The chatting of the Phnom Penh traffic officers standing on the corner of Street 109 and Rus­sian Boulevard was interrupted Monday morning as a truck-taxi, tottering with bananas and luggage, came lumbering from the north.

One of the officers rushed into the street, waving his hand. The driver slowed, slipped some cash out the window, and continued on his way without a word.

If Phnom Penh Governor Chea Sophara keeps his promises, this everyday scene will soon become a thing of the past.

“We are not going to allow any overloaded trucks from tomorrow on,” the governor announced at a weekly meeting Monday.

However, authorities won’t be handing out any fines, just “warnings” for errant drivers, Chea Sophara said.

It is common for truck-taxi drivers to pile on luggage and commodities, cramming their cabs, flatbeds and roofs with passengers and goods and racing to and from the provinces and cities.

From now on, though, they will just have to make two trips, Chea Sophara said.

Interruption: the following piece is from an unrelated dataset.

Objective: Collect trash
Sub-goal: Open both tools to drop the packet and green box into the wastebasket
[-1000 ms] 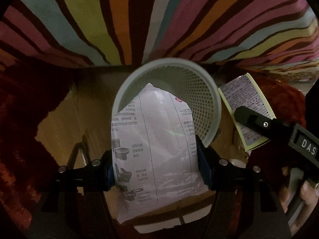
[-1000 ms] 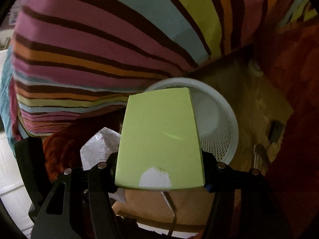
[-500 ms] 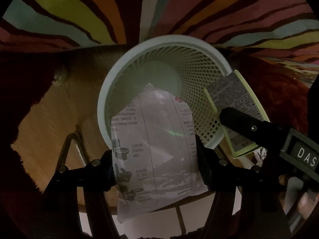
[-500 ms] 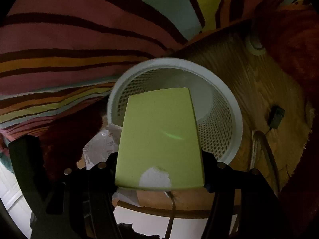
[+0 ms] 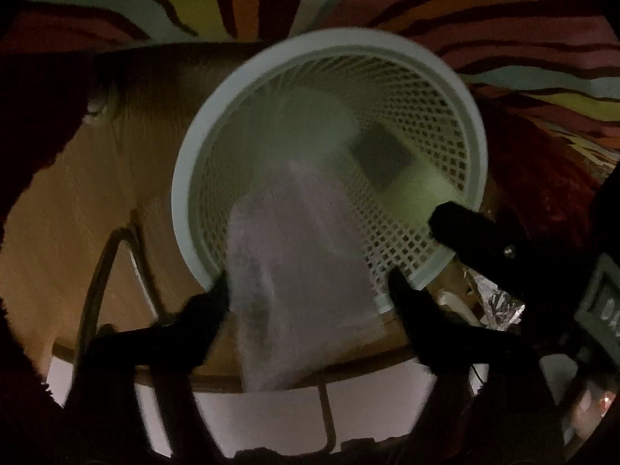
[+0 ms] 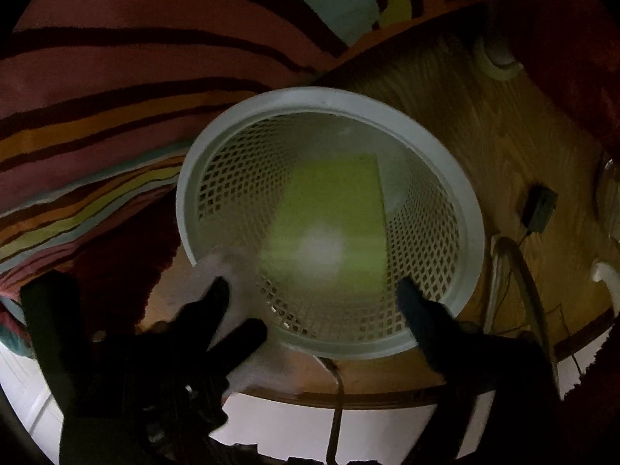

“If they want, they can leave some things outside the city and come back for it again,” the governor said.

Some truck-taxi drivers were dismayed by the crackdown.

“If I follow the directive, I won’t make any money,” driver Chon Sophal, 25, who works the route between the capital and Siem Reap, said.

But the practice of seeing overloaded trucks careening their way through the city and bribing policeman must come to an end, Chea Sophara insisted.

“We don’t want to see this,” he said on Monday. “It is shameful.”